Let's take a look at the output of ripser.

In [None]:
ripserData

The types of things that ripser computed are listed under various 'keys'. Let's take a look at those.

In [None]:
ripserData.keys()

The computation that we really care about is under the 'dgms' key.

In [None]:
diagrams = ripser(data)['dgms'] # Pick off the dgms part of the ripser output
print(diagrams) # Look at the the output

We see that the output of diagrams is a pair of arrays. These are points in the persistence diagram for degree-0 and degree-1 persistent homology, respectively. We can now plot these diagrams. This can be done on separate axes, or on the same axis.

In [None]:
plot_diagrams(diagrams[0]) # Just degree-0

In [None]:
plot_diagrams(diagrams[1]) # Just degree-1

In [None]:
plot_diagrams(diagrams) # Both degree-0 and degree-1

Let's look at some other examples. First we define a function to randomly sample from Euclidean spheres. Then we sample 250 points from a sphere in 3-space and plot the result.

In [None]:
def sample_spherical(npoints, ndim=3):
    vec = np.random.randn(ndim, npoints)
    vec /= np.linalg.norm(vec, axis=0)
    vec = np.transpose(vec)
    return vec

sphere250 = sample_spherical(250)

fig = pl.figure()
ax = Axes3D(fig)
ax.scatter(sphere250[:,0],sphere250[:,1],sphere250[:,2], c='b', marker='o');
ax.set_aspect('equal');

Now let's compute the persistence diagrams for the data. We can specify that we want to compute homology up to degree-2. We then plot the persistence diagrams on the same axes.

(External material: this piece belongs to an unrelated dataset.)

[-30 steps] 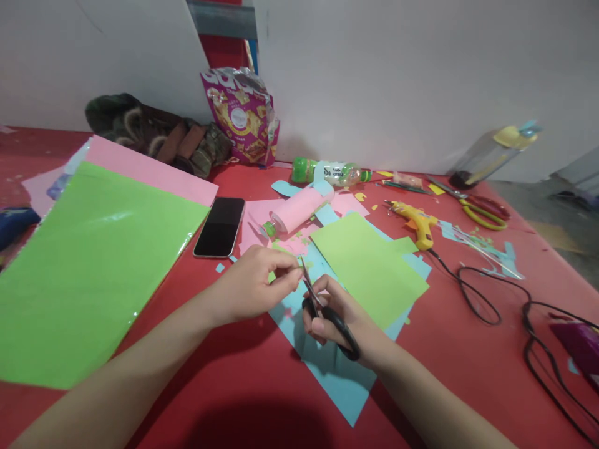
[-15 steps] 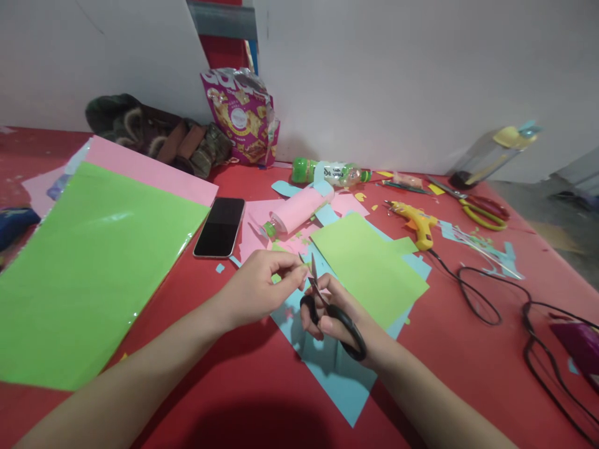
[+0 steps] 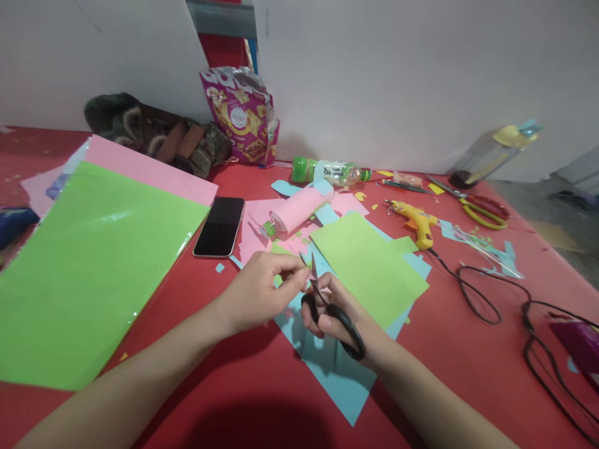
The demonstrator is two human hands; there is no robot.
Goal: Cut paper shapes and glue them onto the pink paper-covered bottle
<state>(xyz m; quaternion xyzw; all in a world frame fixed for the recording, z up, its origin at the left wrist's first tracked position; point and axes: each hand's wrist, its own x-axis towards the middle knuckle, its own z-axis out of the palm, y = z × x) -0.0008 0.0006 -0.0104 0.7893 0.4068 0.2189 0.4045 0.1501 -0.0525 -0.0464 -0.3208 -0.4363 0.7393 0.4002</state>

I'm interested in how long these computations take, so I will also run a timer.

In [None]:
import time

In [None]:
start0 = time.time()
diagrams = ripser(sphere250,maxdim=2)['dgms']
plot_diagrams(diagrams)
end0 = time.time()

print('Computation Time: ' + str(end0 - start0) + ' seconds')

Observe in the persistence diagrams that there is one highly persistent 0-cycle and a single 2-cycle. These reflect the topology of the sphere. Since 250 points sparsely covers the sphere, we see there are lots of spurious loops which form and die out quickly in the Vietoris-Rips complex. Let's see what happens if we sample the sphere more densely.

In [None]:
sphere500 = sample_spherical(500)

fig = pl.figure()
ax = Axes3D(fig)
ax.scatter(sphere500[:,0],sphere500[:,1],sphere500[:,2], c='b', marker='o');
ax.set_aspect('equal');

In [None]:
start0 = time.time()
diagrams = ripser(sphere500,maxdim=2)['dgms']
plot_diagrams(diagrams, show=True)
end0 = time.time()

print('Computation Time: ' + str(end0 - start0) + ' seconds')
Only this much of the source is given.